In a significant ruling impacting the electronics manufacturing sector, the CESTAT decision confirms that Lithium-ion batteries imported by mobile phone manufacturers will be subject to the concessional 12% IGST rate, rather than the higher 18% or 28% alternatives previously argued by tax authorities. This interpretation provides legal certainty on a vital component widely used across the industry.

The key issue before the Hon’ble Tribunal was whether such imports by mobile phone manufacturers attracted 12% IGST under Schedule II, or higher rates of 28% or 18%, under Sl. No. 139 of Schedule IV or Sl. No. 376AA of Schedule III, respectively.

The Assessees, including Samsung India Electronics Pvt. Ltd., argued that the Lithium-ion batteries, correctly classified under tariff item 8507 60 00, were imported specifically for use in the manufacture of mobile phones. Since the classification was undisputed, the entry under Sl. No. 203 of Schedule II applied, attracting 12% IGST.

It was further submitted that the Customs Tariff Act and the IGST Rate Notification are not entirely aligned. Therefore, reliance could not be placed on the General Rules of Interpretation (GRI) under the Customs Tariff, read with explanation (iv) of the IGST Rate Notification, to interpret the relevant entries. The Assessees emphasised the phrase “so far as may be” in the said explanation, which has been judicially interpreted to mean “to the extent possible,” limiting the applicability of GRI in IGST classification.

The Tribunal agreed, holding that IGST Rate Notifications, being taxing statutes, must be construed strictly. It observed that where there is no complete alignment between the Customs Tariff and the IGST Notification, the GRI cannot be invoked for interpretation.

Upon examining the facts, the Tribunal concluded that the Lithium-ion batteries in question were covered by the description under Sl. No. 203 of Schedule II and therefore rightly attracted 12% IGST. The Tribunal upheld the practice followed by the Assessees as valid and lawful.

The represented by Mr.
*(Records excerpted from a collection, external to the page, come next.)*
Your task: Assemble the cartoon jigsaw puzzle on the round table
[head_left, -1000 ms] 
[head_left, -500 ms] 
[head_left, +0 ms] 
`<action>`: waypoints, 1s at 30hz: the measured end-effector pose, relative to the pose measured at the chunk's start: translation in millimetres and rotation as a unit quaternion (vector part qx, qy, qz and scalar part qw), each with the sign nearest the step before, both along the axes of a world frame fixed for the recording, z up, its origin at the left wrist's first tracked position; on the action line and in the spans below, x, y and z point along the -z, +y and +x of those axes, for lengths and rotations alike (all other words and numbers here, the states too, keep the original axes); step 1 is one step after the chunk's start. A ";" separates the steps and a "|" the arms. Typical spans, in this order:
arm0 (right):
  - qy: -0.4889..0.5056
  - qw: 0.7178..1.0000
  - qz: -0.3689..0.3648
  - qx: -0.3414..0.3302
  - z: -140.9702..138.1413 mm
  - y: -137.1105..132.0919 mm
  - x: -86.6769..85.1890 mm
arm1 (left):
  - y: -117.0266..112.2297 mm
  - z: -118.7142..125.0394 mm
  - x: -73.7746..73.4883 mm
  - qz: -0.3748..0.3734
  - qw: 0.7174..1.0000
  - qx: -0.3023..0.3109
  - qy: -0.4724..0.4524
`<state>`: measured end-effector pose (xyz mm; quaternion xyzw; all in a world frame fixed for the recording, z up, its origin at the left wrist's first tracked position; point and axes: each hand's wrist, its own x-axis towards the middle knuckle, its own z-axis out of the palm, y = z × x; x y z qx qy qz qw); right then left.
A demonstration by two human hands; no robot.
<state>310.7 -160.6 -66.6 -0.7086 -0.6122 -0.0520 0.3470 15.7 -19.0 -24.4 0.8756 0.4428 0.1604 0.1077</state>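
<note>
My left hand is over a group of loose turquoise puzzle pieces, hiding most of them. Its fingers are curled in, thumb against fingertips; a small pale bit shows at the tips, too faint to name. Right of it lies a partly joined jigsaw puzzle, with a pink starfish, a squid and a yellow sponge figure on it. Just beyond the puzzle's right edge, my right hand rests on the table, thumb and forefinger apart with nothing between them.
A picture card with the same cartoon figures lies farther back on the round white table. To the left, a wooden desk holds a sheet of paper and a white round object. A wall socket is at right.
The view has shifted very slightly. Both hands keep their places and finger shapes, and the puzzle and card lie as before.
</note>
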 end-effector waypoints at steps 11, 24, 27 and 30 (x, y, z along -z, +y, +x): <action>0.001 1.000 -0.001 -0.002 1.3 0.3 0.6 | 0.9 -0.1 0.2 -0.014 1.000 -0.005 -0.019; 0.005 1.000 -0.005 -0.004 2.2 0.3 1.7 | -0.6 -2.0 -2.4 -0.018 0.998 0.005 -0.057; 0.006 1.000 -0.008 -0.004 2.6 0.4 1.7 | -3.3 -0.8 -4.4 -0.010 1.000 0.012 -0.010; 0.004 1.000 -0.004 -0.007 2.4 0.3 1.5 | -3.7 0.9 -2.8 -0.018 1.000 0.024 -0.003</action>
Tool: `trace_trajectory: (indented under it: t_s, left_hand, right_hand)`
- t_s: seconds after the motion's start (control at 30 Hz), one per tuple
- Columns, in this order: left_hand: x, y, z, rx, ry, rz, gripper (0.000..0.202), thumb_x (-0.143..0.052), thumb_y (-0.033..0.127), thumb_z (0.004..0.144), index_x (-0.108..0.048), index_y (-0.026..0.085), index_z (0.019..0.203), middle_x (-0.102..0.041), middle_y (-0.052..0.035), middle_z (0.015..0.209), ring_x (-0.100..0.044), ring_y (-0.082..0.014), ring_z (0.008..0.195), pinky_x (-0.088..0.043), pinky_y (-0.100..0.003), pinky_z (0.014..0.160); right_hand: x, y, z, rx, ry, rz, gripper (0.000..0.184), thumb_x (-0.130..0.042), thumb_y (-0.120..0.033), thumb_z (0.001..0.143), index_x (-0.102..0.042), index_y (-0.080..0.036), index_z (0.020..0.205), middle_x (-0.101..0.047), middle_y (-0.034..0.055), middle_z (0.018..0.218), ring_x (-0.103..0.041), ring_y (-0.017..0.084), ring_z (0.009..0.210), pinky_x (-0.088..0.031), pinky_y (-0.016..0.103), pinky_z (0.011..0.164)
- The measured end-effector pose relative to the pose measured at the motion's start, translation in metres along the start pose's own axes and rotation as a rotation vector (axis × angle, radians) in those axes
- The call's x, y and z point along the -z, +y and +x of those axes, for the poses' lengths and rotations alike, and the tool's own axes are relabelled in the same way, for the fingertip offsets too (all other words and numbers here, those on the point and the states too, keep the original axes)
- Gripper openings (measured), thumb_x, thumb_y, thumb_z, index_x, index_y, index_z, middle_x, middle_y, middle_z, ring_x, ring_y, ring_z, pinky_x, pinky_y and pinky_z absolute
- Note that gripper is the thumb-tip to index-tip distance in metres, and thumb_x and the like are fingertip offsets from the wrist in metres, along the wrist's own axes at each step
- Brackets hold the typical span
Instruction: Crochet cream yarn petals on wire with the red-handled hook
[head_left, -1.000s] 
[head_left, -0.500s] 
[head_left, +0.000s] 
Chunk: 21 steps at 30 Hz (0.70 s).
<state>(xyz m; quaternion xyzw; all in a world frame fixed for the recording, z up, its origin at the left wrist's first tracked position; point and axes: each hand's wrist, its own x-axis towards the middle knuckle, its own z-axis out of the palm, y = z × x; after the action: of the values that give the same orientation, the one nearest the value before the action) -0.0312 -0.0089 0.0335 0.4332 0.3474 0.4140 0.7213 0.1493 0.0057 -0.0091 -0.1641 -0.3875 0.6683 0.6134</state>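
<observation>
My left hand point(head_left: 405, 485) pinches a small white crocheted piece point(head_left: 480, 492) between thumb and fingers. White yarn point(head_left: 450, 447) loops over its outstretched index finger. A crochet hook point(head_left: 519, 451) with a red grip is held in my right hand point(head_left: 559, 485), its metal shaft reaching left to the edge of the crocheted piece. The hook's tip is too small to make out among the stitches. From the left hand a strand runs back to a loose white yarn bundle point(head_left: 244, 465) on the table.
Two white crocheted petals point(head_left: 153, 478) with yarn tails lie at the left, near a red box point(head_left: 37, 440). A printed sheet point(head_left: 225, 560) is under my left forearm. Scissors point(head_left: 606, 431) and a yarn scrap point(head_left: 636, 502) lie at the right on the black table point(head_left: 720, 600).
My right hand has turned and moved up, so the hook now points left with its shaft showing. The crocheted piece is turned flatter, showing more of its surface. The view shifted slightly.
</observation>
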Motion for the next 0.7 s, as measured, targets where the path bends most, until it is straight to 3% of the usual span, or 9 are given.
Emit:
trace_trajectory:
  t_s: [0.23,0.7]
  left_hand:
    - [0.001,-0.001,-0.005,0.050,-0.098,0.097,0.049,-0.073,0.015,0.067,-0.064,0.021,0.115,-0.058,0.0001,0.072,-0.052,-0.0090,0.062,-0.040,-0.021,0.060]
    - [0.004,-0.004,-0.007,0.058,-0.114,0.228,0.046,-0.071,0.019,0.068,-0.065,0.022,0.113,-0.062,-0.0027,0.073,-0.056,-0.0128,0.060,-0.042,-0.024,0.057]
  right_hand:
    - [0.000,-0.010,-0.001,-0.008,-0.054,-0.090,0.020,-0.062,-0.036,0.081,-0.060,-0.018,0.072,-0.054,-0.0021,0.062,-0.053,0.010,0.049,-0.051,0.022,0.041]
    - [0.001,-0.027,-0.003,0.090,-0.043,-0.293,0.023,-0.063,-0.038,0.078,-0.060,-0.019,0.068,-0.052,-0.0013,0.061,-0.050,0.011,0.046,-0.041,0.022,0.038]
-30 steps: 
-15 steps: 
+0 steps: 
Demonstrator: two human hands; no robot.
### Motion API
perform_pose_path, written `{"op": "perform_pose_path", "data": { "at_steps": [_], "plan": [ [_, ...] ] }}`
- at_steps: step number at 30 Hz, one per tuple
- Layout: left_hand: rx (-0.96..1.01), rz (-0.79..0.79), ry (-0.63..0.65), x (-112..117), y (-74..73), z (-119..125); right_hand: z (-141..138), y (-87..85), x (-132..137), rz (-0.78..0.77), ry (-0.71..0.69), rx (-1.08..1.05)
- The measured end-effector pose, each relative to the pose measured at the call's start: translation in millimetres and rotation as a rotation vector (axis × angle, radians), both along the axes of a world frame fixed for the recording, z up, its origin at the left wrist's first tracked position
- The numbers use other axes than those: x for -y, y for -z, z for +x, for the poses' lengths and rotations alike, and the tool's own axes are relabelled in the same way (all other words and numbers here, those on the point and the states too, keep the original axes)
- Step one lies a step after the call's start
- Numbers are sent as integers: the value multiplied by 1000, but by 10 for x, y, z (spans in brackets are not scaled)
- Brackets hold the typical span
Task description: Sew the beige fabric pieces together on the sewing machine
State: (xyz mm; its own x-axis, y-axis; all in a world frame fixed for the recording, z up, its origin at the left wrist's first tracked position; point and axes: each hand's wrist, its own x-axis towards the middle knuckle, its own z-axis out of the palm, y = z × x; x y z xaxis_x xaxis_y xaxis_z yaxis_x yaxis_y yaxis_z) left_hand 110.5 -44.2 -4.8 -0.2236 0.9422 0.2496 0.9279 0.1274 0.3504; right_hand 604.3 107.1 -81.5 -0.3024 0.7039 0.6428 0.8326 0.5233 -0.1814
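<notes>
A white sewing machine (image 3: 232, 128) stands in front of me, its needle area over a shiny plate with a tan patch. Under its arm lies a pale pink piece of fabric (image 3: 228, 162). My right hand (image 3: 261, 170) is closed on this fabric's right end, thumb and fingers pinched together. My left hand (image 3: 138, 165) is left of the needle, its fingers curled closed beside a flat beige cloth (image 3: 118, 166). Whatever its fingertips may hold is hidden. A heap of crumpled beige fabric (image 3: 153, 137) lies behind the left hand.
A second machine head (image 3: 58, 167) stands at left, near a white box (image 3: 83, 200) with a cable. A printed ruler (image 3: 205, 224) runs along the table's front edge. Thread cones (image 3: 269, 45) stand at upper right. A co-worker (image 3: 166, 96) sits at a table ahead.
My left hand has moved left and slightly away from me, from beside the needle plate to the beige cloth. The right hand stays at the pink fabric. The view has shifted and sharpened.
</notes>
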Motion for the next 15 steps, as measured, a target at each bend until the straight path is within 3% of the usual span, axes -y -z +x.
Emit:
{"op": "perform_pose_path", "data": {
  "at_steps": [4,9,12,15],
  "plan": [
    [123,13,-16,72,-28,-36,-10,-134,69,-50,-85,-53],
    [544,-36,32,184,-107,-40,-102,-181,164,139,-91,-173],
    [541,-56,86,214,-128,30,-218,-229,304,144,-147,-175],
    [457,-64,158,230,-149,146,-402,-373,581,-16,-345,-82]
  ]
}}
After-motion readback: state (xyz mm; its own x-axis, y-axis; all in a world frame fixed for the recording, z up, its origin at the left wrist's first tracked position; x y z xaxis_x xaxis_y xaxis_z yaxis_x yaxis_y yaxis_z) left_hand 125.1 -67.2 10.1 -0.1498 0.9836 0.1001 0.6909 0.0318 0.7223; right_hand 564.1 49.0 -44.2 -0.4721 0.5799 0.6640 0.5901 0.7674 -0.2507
B. Lakshmi Narasimhan (Advocate), along with Ms. Nupur Maheshwari, Mr. Anurag Kapur, Mr. Rohan Muralidharan, Mr. Siddhant Indrajit (Advocates), and Mr. Ashwin Sundaram (Chartered Accountant) from Lakshmikumaran and Sridharan Attorneys represented the Assessees before the Hon’ble CESTAT.

Conclusion

The CESTAT’s ruling brings much-needed clarity for manufacturers on the applicable IGST rate for Lithium-ion batteries used in mobile phone production. By affirming the 12% concessional rate, the Tribunal not only upholds the industry’s consistent tax practices but also underscores the principle that taxing statutes must be interpreted strictly, especially in cases of legislative misalignment.